What flavor is your smartphone OS?
The App Store difference
The ease with which the phone can be customized, with personal software programs from Apple’s App Store, also is a “powerful” component, Greengart said, and one that is being added by others.
Android has the fledgling Android Market; RIM is planning an application “storefront” in the spring, and Palm and Microsoft have similar efforts underway.
Windows Mobile
You’ll find Windows Mobile on a variety of phones from many different vendors including HTC, Samsung, LG, Motorola and even Palm, which has offered its Treo models with either the Palm OS or Windows Mobile OS. Samsung’s popular BlackJack and Motorola’s Q smartphones use Windows Mobile.
“Microsoft has been all about taking the PC experience into a mobile phone, and to some extent, they were somewhat successful,” said Burden. “Most people don’t look at a Windows Mobile phone as terribly intuitive. But what Microsoft has done is develop an OS for devices that seems to have resonated with business users.”
Windows Mobile “basically mimics a little computer with a little start menu,” said Greengart. “It’s highly logically organized, so it’s very easy to get around. The learning curve is fairly minimal for anyone who’s ever used a Windows PC, but at the same time it’s not that exciting.”
To make it more so, especially on touchscreen phones, companies like Samsung and HTC have added overlays, or “skins,” to Windows Mobile that make it more user-friendly for touch applications.
Windows Mobile 6.1 has some improvements over 6.0, including a better home screen, and is more stable in terms of fewer crashes or freezes, Greengart.
“The big question is what kind of update Microsoft will do with it in 2009,” he said. “In the past they have shown versions of Windows Mobile that are much more consumer friendly.”
Palm 
The Palm operating system’s icon-based home screen was around long before Apple did the same with the iPhone.
“One of Palm’s best qualities is its simplicity and its personal information management applications,” said Greengart. “The Palm OS is still the easiest operating system to add a calendar appointment to.”
But Palm's operating system has been losing market share, mainly to RIM and Apple. The Palm OS is about to get a major re-do called “Nova.”
It’s not known whether Nova, based on Linux, will be able to put Palm back on the smartphone map.
Nova “seems to be Palm’s last-ditch efforts in this space,” said Burden. “We don’t know what it will look like. I suspect it will be a platform that is not only for mobile phones, but for Internet devices and netbooks,” smaller laptops that focus on Web browsing and e-mail.
Android
Backed by Google and the Open Handset Alliance, there’s only one phone right now that uses Android, the T-Mobile G1. But in the months ahead, there are going to be others coming to market that rely on Android, an open-source operating system based on Linux.

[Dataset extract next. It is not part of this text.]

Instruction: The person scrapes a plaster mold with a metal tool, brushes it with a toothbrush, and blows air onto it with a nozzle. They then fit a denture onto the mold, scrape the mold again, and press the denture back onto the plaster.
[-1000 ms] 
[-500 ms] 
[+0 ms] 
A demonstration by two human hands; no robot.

An update to the operating system called “cupcake,” due out next year, will improve e-mail, Web browsing and phone functionality, as well as a host of fixes to the operating system.
At this point, Android is very much viewed as “the Google phone.” In order to use the G1, for example, you have to have a Gmail e-mail account.
“If you live online with Google, you use Gmail, Google Maps, Calendar and do a lot of Google searches, you’re really going to like Android because all those things are built into the OS from the outset,” said Greengart.
If you want to get your Outlook work e-mail, though, there are no programs yet for Android that will let you do so.
Linux
Mobile Linux has multiple flavors, as is appropriate for an open-source operating system. You won’t necessarily see Linux mentioned as a phone’s operating system. Motorola, for example, sells a lot of mobile Linux phones.
“They don’t give you any way to add applications to them, or to synchronize with a PC, either,” said Greengart. “The consumer smartphone experience, which usually includes mobile e-mail and some sort of PC synchronization, is absent from these devices.”
Symbian
Symbian, like Linux, isn’t necessarily marketed as part of a phone; it’s very much an under-the-hood operating system, purring away without too much bother.
“The reason why it was so successful in the early days of smartphones is because Nokia was putting it into mobile phones and de-emphasizing that these phones had operating systems in them,” said Burden of ABI Research.
“People buying these phones just thought they were buying a better camera phone, or whatever, and not realizing they were necessarily buying a smartphone. That says a lot about the simplicity of that operating system.”
Symbian’s popularity “stems in large part from some exceptional products made by Nokia,” Greengart said. There are other companies that have licensed Symbian, including Samsung, Motorola and Sony Ericsson, “but Nokia ships the lion’s share of Symbian smartphones,” he said.